_Task brief_
Take each line of the listing that has the string "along" and report it.

_Study material_
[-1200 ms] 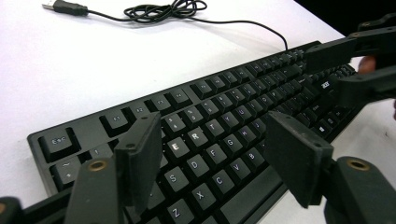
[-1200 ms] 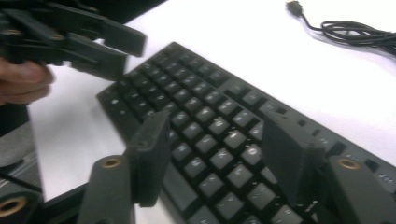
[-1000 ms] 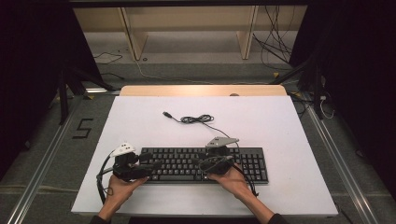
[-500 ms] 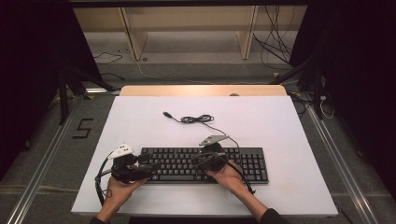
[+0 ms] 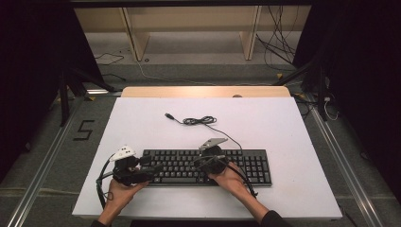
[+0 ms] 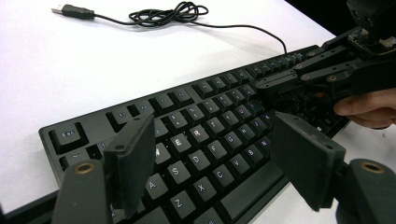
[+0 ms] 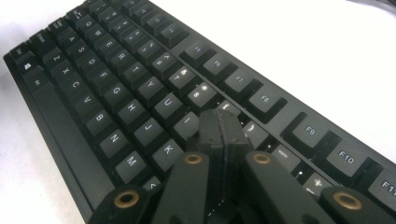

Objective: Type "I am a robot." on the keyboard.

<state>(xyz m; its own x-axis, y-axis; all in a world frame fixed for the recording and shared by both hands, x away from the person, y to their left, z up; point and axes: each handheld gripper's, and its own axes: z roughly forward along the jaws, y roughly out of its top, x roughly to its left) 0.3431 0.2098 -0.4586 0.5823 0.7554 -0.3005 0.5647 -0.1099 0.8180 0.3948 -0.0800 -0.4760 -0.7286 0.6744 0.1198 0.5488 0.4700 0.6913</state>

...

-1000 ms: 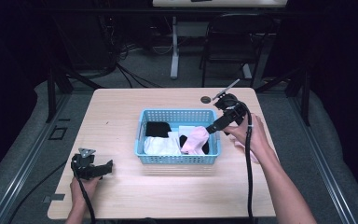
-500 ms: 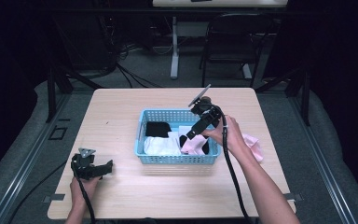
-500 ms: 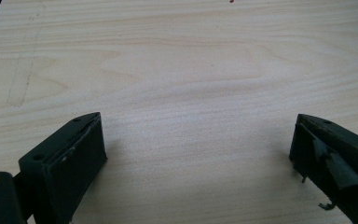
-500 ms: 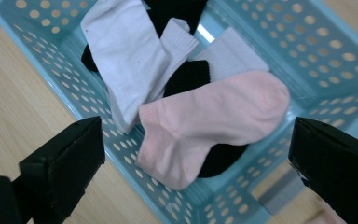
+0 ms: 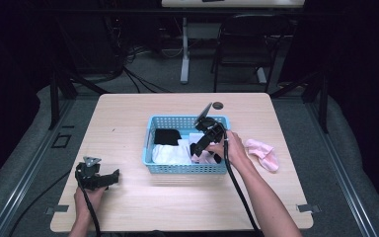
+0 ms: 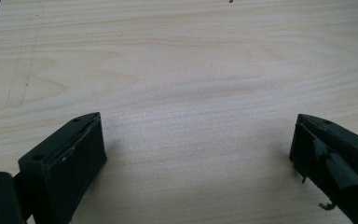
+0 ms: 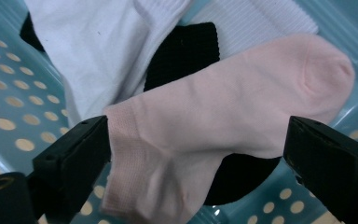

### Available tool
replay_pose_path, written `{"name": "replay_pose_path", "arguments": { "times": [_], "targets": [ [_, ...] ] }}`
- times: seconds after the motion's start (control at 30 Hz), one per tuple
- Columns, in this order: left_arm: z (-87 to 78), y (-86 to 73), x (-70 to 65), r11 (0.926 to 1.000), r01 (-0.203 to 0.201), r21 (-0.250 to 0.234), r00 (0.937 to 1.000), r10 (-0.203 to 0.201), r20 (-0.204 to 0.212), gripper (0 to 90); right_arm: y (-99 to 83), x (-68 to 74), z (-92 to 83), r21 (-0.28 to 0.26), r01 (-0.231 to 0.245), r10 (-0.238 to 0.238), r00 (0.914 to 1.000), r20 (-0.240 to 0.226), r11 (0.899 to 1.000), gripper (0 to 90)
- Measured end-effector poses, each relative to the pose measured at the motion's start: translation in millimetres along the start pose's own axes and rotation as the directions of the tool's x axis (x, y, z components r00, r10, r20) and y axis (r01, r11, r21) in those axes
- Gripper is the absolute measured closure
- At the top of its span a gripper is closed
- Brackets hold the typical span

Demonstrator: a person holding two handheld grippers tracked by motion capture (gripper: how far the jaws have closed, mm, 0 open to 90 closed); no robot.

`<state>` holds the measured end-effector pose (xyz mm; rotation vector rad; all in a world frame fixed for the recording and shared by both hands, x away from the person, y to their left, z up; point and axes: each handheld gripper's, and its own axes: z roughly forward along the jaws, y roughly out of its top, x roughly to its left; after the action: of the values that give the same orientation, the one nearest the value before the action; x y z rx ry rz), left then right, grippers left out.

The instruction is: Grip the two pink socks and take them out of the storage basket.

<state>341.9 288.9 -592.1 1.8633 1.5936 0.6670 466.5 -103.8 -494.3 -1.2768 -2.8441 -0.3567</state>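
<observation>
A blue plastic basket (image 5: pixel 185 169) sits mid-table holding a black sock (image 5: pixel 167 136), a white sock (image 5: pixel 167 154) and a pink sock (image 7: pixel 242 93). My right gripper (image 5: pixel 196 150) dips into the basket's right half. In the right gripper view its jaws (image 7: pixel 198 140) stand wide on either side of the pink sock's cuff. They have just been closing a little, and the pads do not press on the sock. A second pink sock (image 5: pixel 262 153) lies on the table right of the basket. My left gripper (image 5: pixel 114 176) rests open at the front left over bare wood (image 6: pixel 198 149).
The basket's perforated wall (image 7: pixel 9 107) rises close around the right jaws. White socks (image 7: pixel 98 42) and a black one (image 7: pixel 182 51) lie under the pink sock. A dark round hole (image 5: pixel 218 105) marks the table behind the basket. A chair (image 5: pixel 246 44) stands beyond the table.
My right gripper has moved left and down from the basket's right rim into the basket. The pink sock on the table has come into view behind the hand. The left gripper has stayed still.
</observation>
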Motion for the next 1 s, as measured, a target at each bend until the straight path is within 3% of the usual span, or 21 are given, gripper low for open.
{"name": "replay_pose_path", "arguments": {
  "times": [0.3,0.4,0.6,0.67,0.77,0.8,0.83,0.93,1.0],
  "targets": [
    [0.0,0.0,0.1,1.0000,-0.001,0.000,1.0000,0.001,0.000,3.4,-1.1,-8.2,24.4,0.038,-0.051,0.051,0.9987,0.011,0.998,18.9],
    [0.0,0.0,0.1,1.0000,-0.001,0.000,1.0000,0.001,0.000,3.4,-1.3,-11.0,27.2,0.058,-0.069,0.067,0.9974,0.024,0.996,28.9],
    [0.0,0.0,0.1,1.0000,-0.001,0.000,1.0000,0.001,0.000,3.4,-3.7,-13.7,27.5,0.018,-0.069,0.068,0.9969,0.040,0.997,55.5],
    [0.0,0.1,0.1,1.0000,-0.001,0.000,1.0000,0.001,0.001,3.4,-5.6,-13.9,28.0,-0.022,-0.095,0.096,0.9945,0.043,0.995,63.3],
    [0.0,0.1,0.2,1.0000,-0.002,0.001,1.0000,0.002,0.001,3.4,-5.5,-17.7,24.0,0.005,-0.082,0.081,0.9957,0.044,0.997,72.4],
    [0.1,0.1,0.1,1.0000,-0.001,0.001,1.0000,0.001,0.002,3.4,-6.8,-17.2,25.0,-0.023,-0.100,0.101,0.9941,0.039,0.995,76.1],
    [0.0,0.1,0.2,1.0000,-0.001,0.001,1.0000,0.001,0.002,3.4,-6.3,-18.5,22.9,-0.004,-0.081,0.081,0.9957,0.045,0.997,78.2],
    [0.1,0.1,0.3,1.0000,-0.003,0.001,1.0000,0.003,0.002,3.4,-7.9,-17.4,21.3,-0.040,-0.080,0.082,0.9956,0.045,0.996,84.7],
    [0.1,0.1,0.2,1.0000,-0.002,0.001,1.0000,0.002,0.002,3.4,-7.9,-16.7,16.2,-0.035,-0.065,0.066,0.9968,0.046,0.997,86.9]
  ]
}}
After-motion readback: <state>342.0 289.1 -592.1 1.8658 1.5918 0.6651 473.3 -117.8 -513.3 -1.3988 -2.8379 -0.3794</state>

_Response to the exercise_
<state>(xyz m; its own x-axis, y-axis; all in a world frame fixed for the recording and shared by both hands, x away from the person, y to their left, z up; point and axes: each handheld gripper's, and its own axes: z roughly forward along the jaws, y roughly out of its top, x roughly to its left) 0.3431 0.2098 -0.4586 0.5823 0.7554 -0.3005 0.5647 -0.1099 0.8180 0.3948 -0.0800 -0.4760 -0.7286 0.6744 0.1198 0.5488 0.4700 0.6913</state>
- Measured end-effector poses, each relative to the pose measured at the motion's start: translation in millimetres along the start pose's own axes and rotation as the directions of the tool's x axis (x, y, z components r00, r10, r20) and y axis (r01, r11, r21) in those axes
`<state>` holds the measured end-effector pose (xyz mm; rotation vector rad; all in a world frame fixed for the recording and shared by both hands, x away from the person, y to their left, z up; point and axes: each handheld gripper's, and its own axes: z roughly forward along the jaws, y roughly out of its top, x roughly to its left; after the action: of the values that give the same orientation, the one nearest the value before the action; x y z rx ry rz), left then right, grippers left out.

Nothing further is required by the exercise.